You could say Susan Tusa’s inspiration for giving dates back more than a century.

Susan’s father was born here in 1913. As the story goes, his nurses said he was the most beautiful baby ever born at Swedish. Then a few years later, Susan’s grandfather was seriously injured in a logging accident on the Olympic Peninsula. He and his family traveled by boat for two days just to ensure he was treated at Swedish. He wasn’t expected to survive, but with our help, Susan’s grandfather recovered and lived well into his 80s.

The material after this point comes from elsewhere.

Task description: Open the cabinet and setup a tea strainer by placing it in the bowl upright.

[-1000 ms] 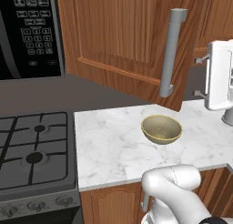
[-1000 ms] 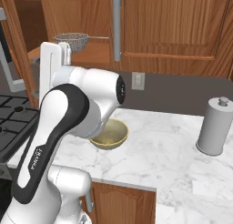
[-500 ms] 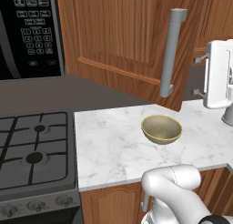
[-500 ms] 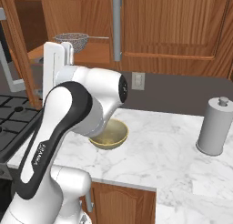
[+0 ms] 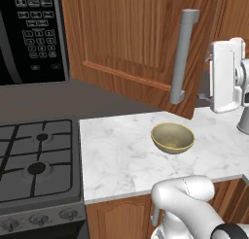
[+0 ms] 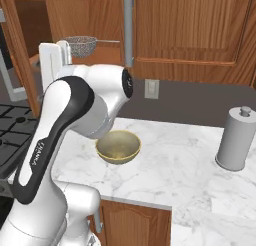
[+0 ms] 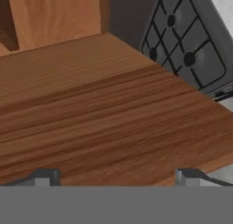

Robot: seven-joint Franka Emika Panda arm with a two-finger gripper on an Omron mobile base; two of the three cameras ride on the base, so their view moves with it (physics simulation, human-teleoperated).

Flash forward twenty years, when Susan’s mother, a registered nurse at Swedish, gave birth to Susan. Her father always bragged that Susan was cared for by four registered nurses (her mother and three of her mother’s colleagues, all of whom remained lifelong friends).

In 2007, Susan’s younger brother was diagnosed with stage IV kidney cancer. “My brother was treated at the Swedish Cancer Institute for more than a decade,” says Susan. “It was remarkable that he lived for so many years with his type of cancer. The care was excellent. We knew he was getting the very best.”

What stands out to Susan the most is the compassionate, comprehensive care her brother received—from psychiatric care that addressed his mental health needs, to our leading-edge treatments and exceptional medical teams, to the caring support of our social workers.

“When one therapy was no longer effective, there was always another new one for him to try,” Susan adds. “There was never any question that he would get whatever treatment was available. The doctors and nurses were all so kind and responsive.”

The extraordinary care her brother received inspired Susan to give back. “I wanted to honor my brother’s memory and the two oncologists who treated him—and help ensure others receive the same outstanding care,” shares Susan. “Growing up in my family there was value instilled in us about the importance of contributing to the community—whether monetarily or through community service.”

Susan says she never considered taking her brother to any other place. “The doctors and the nurses were so good in communicating with him and treating him with respect. They never gave up, even arranging in his last year of life to have a registered nurse visit once or twice a week so he could stay in his own home until he died.”

In the last few years, both Susan and her husband have experienced the same level of extraordinary care. “When I found out I had to have surgery, I immediately wanted my care at Swedish,” shares Susan. “My husband felt the same way when he needed his gall bladder removed. Everything is first-class, and everyone very caring.”

Thanks to supporters like Susan and her family, our patients have access to innovative, compassionate health care at Swedish.